On a daily basis, the HTUS fund’s quant model evaluates current metrics and 12 years of historical market data in an attempt to predict the performance of the S&P 500 Index during the upcoming six months.

As noted in the prospectus, the fund’s investment strategies may result in relatively high portfolio turnover and higher transaction costs that could lower fund performance.

“An actively managed ETF certainly will have more capital gains distributions than an index fund,” says Steve McCarten, chief operating officer of Hull Tactical Asset Allocation. “We hope the ETF wrapper can help reduce that through the ETF creation and redemption process.

“This is a long-term investment product,” he adds. “We hope to beat the market over the long term, and we feel this product should be in a long-term retirement account with tax-deferred benefits.”

In that vein, Blair Hull says the fund’s tight focus on the type of assets it trades is an attempt to keep a lid on expenses. “One of the issues of market timing is the transaction costs of getting in and out,” he says. “By doing SPDRs alone and doing them at the close and in the auction, our costs are small. One of the keys to this strategy is using just the S&P 500.”

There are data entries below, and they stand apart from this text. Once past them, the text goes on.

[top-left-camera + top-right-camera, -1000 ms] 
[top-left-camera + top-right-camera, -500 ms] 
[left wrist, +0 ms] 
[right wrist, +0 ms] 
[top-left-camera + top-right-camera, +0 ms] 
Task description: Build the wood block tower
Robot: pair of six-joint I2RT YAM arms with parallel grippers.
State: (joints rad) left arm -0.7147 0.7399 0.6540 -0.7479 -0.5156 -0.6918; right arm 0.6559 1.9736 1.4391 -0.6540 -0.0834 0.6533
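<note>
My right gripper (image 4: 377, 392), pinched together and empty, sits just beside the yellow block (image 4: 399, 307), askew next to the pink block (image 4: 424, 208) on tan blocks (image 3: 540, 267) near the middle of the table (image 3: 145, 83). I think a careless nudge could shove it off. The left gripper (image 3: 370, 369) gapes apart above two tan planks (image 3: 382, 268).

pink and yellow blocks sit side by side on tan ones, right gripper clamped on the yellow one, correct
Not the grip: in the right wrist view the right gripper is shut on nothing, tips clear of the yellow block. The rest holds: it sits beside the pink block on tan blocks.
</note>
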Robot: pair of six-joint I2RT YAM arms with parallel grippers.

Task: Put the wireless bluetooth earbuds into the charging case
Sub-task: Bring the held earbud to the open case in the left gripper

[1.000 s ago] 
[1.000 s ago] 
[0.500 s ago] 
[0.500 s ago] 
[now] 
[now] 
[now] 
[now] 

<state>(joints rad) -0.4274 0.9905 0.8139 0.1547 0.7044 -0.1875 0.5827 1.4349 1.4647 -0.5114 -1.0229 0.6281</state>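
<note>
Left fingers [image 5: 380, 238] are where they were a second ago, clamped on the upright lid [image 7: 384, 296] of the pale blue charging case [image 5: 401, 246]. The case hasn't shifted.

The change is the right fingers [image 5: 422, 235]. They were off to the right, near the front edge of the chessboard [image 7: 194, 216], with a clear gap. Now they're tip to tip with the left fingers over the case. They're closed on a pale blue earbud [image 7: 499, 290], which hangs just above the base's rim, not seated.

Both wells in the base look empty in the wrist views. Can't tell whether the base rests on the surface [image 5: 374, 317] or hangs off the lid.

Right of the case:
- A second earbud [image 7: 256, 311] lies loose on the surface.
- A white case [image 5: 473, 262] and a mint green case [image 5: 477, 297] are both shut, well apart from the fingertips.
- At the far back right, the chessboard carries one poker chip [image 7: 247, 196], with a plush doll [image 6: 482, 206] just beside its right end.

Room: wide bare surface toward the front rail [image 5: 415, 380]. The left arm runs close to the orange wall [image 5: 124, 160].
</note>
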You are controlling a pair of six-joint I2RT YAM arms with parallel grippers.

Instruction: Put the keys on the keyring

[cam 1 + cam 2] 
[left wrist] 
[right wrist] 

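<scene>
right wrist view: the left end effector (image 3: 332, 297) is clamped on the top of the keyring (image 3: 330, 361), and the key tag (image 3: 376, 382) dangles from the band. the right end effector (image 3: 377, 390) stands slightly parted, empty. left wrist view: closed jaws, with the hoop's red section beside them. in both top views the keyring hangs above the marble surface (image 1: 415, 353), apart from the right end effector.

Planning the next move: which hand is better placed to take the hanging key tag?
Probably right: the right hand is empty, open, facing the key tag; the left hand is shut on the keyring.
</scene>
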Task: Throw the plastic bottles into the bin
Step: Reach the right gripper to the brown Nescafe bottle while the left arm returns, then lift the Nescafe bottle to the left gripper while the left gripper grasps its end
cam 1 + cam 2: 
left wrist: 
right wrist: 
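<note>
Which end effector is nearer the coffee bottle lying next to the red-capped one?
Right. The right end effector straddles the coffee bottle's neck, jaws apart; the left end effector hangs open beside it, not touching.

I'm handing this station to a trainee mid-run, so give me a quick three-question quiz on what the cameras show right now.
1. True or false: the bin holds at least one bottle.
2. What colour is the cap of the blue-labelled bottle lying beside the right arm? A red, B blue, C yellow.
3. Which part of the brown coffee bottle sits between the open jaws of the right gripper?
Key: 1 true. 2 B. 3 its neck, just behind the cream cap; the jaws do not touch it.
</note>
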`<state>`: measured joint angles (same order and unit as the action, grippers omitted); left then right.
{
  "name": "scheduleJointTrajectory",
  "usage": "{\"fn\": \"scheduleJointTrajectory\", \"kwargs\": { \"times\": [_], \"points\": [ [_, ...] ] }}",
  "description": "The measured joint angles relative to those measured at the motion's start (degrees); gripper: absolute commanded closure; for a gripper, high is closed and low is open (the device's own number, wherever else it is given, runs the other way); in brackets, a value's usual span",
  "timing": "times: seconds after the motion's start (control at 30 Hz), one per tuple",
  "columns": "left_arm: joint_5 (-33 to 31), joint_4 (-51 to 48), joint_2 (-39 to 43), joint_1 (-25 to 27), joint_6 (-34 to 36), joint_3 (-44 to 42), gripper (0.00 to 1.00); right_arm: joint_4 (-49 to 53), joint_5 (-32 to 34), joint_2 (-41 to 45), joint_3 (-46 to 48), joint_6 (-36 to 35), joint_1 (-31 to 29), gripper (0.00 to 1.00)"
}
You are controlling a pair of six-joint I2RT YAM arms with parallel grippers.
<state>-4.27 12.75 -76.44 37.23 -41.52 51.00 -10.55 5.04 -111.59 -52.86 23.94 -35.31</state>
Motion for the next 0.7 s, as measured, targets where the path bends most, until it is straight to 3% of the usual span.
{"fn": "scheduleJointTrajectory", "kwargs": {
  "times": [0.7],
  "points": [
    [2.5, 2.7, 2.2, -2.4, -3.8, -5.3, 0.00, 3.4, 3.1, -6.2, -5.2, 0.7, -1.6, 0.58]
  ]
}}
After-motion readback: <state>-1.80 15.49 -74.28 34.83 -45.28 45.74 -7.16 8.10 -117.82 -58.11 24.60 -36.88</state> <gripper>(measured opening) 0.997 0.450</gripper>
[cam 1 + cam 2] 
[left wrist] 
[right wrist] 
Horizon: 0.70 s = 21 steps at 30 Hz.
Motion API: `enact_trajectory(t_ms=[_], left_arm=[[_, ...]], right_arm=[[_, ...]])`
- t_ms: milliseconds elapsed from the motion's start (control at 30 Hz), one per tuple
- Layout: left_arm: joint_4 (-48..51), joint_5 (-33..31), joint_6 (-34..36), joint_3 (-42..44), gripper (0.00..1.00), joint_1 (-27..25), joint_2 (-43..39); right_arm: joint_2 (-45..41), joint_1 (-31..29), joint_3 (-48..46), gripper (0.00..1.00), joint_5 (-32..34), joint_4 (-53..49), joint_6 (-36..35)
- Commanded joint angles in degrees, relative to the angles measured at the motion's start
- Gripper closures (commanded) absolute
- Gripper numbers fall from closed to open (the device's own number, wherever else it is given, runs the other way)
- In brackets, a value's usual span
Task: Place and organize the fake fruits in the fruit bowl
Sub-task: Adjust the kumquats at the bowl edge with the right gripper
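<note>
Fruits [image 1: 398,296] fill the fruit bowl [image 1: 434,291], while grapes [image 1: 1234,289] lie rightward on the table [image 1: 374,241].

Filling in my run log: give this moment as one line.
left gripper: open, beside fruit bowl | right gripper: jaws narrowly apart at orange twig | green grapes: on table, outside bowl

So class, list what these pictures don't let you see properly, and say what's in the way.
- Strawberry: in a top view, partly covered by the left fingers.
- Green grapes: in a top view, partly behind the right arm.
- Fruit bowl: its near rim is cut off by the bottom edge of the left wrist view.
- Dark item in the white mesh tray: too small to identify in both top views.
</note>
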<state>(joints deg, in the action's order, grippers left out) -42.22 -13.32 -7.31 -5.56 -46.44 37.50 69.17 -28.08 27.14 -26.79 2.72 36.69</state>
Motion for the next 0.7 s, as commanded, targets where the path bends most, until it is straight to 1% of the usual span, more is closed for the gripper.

The fund’s gross annual operating expenses are 100 basis points—a management fee of 91 basis points plus acquired fund expenses of 9 percent. The latter pertains to HTUS’ fund-of-funds structure that incorporates management fees charged by the underlying funds it may ultimately use. The 9 percent figure is a first-year estimate based on the SPY ETF’s fee, which due to its liquidity will be a prime equity trading vehicle for the HTUS fund. After the first year, the fund will list the prior year’s actual fees.

The ETF has garnered about $13.5 million in assets. Fund management considers this to be an alternative investment that should be allocated to the alts sleeve of an investor’s portfolio.